Personal information
- Full name: Sunia Turuva
- Born: 4 September 2002 (age 24) Sydney, New South Wales, Australia
- Height: 181 cm (5 ft 11 in)
- Weight: 88 kg (13 st 12 lb)

Playing information
- Position: Wing, Fullback, Centre
Club
| Years | Team | Pld | T | G | FG | P |
| 2022–24 | Penrith Panthers | 52 | 30 | 0 | 0 | 120 |
| 2025– | Wests Tigers | 45 | 16 | 0 | 0 | 64 |
|  | Total | 97 | 46 | 0 | 0 | 184 |
Representative
| Years | Team | Pld | T | G | FG | P |
| 2022–26 | Fiji | 10 | 5 | 0 | 0 | 20 |
- Source: As of 15 September 2026

= Sunia Turuva =

Fiji international rugby league footballer

Sunia Turuva (born 4 September 2002) is a Fiji international rugby league footballer who plays as a er for the Wests Tigers in the National Rugby League and Fiji at international level.

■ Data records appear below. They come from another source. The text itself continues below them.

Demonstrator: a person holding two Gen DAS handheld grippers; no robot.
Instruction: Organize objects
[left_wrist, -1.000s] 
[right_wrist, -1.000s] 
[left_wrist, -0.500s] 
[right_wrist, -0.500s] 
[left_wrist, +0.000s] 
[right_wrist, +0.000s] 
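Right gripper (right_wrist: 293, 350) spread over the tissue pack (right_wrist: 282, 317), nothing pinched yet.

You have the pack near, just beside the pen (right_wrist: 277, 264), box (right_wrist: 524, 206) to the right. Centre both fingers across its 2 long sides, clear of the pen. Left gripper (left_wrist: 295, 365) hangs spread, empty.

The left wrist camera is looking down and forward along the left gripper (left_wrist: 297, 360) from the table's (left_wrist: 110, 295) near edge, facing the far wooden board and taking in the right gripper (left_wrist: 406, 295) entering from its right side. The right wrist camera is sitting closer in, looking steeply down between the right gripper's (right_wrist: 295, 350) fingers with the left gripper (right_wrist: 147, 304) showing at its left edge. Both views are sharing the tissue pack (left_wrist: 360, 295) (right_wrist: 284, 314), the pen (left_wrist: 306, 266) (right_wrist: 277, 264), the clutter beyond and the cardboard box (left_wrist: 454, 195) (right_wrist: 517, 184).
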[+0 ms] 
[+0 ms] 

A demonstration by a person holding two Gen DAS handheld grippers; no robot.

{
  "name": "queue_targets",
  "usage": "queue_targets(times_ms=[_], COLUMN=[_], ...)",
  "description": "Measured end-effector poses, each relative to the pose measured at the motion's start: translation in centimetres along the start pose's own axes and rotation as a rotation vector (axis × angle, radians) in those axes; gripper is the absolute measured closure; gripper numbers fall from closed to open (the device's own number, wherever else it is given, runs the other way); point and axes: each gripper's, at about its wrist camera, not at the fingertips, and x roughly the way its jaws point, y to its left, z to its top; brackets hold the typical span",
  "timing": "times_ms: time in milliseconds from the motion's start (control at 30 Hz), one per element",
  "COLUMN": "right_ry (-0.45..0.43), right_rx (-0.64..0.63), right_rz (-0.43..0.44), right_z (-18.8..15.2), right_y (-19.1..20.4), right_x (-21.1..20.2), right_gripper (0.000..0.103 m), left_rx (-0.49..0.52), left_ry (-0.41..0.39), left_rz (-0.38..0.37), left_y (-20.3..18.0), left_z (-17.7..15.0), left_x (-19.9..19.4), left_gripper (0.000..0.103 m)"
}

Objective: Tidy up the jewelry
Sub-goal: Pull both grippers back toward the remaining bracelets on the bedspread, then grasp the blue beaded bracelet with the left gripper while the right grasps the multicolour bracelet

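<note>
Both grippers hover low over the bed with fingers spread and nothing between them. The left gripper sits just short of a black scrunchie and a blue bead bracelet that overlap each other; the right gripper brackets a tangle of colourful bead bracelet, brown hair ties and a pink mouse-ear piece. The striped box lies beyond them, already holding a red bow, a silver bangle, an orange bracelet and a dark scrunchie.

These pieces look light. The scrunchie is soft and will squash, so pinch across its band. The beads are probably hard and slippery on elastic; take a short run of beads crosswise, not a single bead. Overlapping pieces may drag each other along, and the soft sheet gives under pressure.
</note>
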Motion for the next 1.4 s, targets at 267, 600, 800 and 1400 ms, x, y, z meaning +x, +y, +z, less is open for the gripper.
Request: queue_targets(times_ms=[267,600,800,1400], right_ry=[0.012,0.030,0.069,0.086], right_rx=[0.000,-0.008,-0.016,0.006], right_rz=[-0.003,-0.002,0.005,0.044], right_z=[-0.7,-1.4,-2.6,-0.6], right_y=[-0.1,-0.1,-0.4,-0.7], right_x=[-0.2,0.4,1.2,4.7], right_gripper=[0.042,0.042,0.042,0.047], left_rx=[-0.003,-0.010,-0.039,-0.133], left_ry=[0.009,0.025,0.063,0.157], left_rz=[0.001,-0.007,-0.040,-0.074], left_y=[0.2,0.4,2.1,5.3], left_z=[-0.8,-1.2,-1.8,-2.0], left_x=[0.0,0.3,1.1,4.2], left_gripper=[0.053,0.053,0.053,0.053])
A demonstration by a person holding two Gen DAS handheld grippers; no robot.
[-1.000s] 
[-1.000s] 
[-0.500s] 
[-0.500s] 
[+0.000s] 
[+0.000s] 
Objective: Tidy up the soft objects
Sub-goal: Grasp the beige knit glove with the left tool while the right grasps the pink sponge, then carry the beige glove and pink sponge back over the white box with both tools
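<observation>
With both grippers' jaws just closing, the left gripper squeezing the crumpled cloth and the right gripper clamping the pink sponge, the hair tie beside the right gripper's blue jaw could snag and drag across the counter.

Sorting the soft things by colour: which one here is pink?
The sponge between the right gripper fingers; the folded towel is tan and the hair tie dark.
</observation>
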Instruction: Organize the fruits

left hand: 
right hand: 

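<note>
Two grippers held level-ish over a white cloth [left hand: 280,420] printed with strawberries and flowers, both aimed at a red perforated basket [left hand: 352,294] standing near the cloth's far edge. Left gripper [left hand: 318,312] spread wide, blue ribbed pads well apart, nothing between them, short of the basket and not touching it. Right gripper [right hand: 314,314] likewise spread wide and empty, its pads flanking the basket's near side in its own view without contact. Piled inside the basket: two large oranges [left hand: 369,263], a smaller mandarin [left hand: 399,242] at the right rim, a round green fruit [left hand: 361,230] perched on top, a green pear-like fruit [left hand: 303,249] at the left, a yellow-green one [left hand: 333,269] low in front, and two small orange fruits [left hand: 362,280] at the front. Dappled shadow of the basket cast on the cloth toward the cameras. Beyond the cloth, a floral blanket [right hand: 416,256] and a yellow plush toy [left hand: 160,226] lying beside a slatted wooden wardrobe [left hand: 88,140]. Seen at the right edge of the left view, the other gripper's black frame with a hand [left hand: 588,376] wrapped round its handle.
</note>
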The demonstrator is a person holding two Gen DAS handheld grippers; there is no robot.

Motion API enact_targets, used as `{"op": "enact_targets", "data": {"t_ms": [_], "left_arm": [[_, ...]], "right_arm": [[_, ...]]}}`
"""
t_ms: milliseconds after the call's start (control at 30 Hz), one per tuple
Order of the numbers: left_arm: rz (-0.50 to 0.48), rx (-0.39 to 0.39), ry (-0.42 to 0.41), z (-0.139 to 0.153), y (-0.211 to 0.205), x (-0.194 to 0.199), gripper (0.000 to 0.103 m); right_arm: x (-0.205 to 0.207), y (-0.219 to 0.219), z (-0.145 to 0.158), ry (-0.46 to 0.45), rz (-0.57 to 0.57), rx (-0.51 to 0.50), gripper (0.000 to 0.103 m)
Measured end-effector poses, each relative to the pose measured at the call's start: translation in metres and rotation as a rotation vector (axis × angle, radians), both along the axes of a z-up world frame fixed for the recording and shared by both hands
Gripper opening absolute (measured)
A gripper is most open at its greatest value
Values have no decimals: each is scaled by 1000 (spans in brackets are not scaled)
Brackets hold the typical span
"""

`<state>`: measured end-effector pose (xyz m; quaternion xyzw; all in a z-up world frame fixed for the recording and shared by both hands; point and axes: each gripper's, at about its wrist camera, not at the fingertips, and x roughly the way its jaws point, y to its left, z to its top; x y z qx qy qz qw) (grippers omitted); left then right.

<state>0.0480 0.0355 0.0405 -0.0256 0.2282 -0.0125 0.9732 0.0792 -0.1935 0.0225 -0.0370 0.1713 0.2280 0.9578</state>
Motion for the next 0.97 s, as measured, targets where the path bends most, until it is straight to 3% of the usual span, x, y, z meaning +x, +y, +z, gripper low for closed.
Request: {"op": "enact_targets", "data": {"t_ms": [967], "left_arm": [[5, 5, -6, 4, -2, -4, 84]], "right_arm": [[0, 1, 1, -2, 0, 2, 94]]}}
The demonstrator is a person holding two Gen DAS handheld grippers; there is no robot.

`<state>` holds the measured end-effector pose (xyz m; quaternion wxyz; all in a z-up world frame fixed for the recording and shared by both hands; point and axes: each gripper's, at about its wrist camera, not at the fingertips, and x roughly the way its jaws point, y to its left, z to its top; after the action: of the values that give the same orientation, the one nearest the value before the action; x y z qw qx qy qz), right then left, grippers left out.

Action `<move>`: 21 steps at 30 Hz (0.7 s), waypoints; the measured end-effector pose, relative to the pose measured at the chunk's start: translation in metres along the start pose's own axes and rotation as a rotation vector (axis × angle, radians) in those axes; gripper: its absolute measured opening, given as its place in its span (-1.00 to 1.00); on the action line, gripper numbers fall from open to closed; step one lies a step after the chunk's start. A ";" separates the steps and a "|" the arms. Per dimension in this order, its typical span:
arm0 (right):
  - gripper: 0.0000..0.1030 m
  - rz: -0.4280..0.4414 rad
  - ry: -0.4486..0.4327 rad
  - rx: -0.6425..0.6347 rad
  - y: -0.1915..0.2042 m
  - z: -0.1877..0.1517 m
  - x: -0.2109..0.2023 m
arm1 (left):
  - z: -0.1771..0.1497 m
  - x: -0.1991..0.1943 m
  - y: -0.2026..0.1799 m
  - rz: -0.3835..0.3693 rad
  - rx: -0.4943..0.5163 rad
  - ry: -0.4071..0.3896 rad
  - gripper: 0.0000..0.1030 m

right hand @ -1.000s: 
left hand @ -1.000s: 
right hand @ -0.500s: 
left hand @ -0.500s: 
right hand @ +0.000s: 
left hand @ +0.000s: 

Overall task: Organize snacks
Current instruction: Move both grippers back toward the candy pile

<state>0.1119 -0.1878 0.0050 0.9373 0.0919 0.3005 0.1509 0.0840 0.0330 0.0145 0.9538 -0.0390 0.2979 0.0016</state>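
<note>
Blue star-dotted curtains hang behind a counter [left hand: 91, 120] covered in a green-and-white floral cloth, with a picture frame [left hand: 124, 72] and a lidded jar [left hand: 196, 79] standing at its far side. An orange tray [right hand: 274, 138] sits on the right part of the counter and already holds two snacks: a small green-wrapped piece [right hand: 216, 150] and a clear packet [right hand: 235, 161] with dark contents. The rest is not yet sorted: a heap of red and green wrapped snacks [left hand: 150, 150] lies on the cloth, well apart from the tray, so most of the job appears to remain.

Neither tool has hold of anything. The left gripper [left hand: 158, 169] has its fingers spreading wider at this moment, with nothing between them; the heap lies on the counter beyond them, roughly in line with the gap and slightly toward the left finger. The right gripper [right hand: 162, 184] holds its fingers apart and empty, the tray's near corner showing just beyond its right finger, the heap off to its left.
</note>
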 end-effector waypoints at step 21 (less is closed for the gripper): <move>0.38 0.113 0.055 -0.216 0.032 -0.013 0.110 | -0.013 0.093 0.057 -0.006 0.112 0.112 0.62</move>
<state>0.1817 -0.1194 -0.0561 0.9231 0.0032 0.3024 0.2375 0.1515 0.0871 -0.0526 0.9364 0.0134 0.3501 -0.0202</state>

Turuva previously played for the Penrith Panthers, winning Dally M Rookie of the Year in 2023 and winning the 2023 and 2024 NRL Grand Finals.

==Background==
Turuva played his junior rugby league for the Berala Bears, before moving to play for St.Marys Saints club in the Penrith district. Turuva played both Harold Matthews Cup (2018), and SG Ball Cup (2020) for the Penrith Panthers before being given a train and trial contract in 2021 . He was educated at Patrician Brothers' College, Blacktown.. He is the cousin of Api Koroisau

==Career==
===2022===
Turuva made his international debut for Fiji, scoring two tries and running 252 metres in a 24–12 loss in the 2022 Pacific Test vs Papua New Guinea.

In round 21 of the 2022 NRL season, Turuva made his first grade debut for Penrith against Canberra at GIO Stadium.

Turuva spent the majority of 2022 playing for Penrith's NSW Cup team. Turuva scored two tries for Penrith in their 2022 NSW Cup Grand Final victory over Canterbury.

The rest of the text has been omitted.